Lifeless
By Yassandra
Disclaimer: I do not own Kyle or Roswell in any way shape or form - although I wish I did!
What have I done?

What have I allowed to happen?

I should’ve called his Dad. Should’ve called my brother. Should’ve called someone.

I can’t handle this alone.

What made me wonder where he had gone?

And in my mind I’m there again. Standing outside the bathroom. Knowing he was in there. Wondering if he was ok.

The door was slightly ajar and I could see he was sitting on the floor. I pushed open the door and went in.

Oh God I wish I hadn’t.

There’s nothing that can prepare you for the sight of your best friend sat on the floor with a razor blade beside him, blood running down his arms and fear in his eyes as he looks at you. I wish I’d called someone to help me. Someone else who might be able to fix things. Max. The Sheriff. Someone.

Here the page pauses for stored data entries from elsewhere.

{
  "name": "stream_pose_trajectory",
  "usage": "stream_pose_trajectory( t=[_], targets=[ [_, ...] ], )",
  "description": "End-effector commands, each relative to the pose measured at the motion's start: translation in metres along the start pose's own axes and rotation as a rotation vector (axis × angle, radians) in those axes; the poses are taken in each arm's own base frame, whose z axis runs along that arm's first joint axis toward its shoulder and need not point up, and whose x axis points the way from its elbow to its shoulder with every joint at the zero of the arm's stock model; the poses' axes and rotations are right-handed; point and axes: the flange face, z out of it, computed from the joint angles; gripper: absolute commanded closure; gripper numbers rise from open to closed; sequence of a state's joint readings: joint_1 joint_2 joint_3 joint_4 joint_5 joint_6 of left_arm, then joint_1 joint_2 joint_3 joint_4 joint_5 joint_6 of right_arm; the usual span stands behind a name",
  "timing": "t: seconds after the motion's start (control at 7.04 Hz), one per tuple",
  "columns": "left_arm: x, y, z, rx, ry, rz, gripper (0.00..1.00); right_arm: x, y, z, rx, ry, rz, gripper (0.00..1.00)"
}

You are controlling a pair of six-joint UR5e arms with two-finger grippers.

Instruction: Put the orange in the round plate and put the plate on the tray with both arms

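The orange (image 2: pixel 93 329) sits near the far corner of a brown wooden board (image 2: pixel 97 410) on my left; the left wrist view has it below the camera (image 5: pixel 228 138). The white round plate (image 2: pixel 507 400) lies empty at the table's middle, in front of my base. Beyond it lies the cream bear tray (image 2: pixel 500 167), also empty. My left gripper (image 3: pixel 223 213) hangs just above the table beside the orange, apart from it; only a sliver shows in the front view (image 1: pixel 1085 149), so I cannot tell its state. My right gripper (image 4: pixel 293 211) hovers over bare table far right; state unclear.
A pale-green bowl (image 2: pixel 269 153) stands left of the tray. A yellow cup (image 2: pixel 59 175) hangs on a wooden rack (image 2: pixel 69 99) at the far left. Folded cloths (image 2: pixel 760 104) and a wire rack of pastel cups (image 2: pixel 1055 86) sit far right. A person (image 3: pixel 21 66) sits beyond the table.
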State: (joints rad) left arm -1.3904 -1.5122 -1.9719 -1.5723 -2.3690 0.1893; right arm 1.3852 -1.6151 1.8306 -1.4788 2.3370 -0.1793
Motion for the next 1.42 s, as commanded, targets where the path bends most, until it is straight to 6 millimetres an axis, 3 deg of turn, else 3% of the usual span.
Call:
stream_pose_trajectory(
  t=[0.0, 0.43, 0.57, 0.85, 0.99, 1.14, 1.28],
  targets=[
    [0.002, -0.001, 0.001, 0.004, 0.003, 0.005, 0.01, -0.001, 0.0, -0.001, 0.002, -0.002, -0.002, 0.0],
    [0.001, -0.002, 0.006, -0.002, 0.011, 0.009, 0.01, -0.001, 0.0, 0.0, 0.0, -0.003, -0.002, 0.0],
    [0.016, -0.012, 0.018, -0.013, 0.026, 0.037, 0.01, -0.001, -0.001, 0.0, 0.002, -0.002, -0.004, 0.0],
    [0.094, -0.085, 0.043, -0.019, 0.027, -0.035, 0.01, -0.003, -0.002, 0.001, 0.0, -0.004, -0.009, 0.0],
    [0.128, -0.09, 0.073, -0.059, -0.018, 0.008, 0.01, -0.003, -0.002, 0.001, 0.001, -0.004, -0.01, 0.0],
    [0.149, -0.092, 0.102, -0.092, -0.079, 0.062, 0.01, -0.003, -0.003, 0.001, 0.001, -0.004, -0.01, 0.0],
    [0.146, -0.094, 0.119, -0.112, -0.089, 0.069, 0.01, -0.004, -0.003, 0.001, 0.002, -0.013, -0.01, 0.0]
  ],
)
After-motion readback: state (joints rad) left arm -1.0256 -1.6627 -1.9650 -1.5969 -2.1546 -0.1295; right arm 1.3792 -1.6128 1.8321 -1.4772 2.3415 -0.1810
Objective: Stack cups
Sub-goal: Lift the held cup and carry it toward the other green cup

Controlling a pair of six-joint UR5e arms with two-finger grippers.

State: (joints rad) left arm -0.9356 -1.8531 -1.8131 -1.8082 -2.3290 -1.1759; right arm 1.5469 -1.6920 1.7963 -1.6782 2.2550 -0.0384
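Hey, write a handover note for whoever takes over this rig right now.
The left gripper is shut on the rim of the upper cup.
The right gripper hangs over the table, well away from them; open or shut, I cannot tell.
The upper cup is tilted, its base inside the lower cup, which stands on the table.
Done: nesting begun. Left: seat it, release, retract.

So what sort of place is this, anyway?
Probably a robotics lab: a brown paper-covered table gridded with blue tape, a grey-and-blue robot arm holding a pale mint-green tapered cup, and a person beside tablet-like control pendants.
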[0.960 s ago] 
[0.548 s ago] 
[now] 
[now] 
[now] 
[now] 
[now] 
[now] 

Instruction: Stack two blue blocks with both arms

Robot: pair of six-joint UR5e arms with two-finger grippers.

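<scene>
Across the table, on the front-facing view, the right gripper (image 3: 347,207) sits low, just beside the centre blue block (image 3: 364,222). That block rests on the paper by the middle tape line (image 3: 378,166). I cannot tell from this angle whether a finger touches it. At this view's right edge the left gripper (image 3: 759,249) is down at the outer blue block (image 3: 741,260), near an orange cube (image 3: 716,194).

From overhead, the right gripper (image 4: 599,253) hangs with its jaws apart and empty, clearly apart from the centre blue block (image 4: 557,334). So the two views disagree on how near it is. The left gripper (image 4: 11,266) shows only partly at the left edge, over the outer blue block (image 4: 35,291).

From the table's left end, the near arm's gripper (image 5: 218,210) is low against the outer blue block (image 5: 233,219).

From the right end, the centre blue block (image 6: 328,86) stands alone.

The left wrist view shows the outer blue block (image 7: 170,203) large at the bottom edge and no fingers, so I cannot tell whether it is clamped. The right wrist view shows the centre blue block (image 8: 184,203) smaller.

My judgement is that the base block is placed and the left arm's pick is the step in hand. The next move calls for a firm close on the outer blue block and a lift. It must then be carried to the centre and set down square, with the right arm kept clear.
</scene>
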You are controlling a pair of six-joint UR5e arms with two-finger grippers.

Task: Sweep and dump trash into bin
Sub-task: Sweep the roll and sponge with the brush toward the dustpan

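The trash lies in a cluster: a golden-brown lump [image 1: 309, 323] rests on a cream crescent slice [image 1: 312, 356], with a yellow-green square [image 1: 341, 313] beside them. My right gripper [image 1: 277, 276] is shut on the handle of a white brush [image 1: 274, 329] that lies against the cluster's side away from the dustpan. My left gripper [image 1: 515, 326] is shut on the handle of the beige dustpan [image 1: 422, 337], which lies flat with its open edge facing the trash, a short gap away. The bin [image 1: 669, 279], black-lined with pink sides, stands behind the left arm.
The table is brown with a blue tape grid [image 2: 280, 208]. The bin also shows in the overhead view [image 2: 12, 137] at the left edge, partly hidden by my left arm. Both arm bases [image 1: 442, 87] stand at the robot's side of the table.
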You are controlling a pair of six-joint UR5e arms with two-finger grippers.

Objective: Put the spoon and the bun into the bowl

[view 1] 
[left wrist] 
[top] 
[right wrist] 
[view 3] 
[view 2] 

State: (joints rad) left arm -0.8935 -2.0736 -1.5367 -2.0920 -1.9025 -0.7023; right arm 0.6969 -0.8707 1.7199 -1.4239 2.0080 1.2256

I asked him what he thought he was doing. And suddenly he was on his knees. Holding my hands. Reassuring me. Telling me that it’s all going to be ok. Telling me that he realises he needs help and is gonna get some. Telling me that cuts heal.

He’s lying and I think we both know it.

I saw the scars that cross his forearms. How did I not see them before? The scars that show this isn’t the first time he’s hurt himself. I’m sure it won’t be the last.

And I don’t know what to do.

He’s sat across from me now. At a table in the Crashdown. Celebrating the defeat of the latest alien related threat.

His eyes frighten me. They’ve always been so expressive. So alive. Kyle has always worn his emotions in his eyes.

Now they’re dead. Lifeless. Empty. Lost.

And I wonder how no-one else is noticing this. How I never noticed this before.

Am I reading too much in?

I know I’m acting strangely. Jumpy. Liz has already asked me once if everything’s ok.

I lied. I told her I had PMS and changed the subject.

Why didn’t I tell her the truth? That I’m afraid. Afraid that my friend is slowly destroying himself. And afraid that there’s no way I can help him.

I don’t say anything. I don’t say anything because we all have secrets and this isn’t my secret to tell. Because if I tell I might push him even further away. Because I don’t want to hurt him anymore than he’s already hurt.

He’s getting up. Saying he has to go to work. And the thing that scares me most of all is that everything seems so normal. That
he seems so normal.

And I want to grab his arm. To force him to sit back down and talk to me. To tell me what he’s feeling. What’s going on in his head. To tell me why.

But I don’t. I watch him leave. Listen to my other friends talk about school or something else equally trivial. Push my pancakes around my plate with my fork while Michael eyes them greedily, wondering if he can steal a bite without my noticing.

And I think about drops of blood glistening on the edge of a razor blade.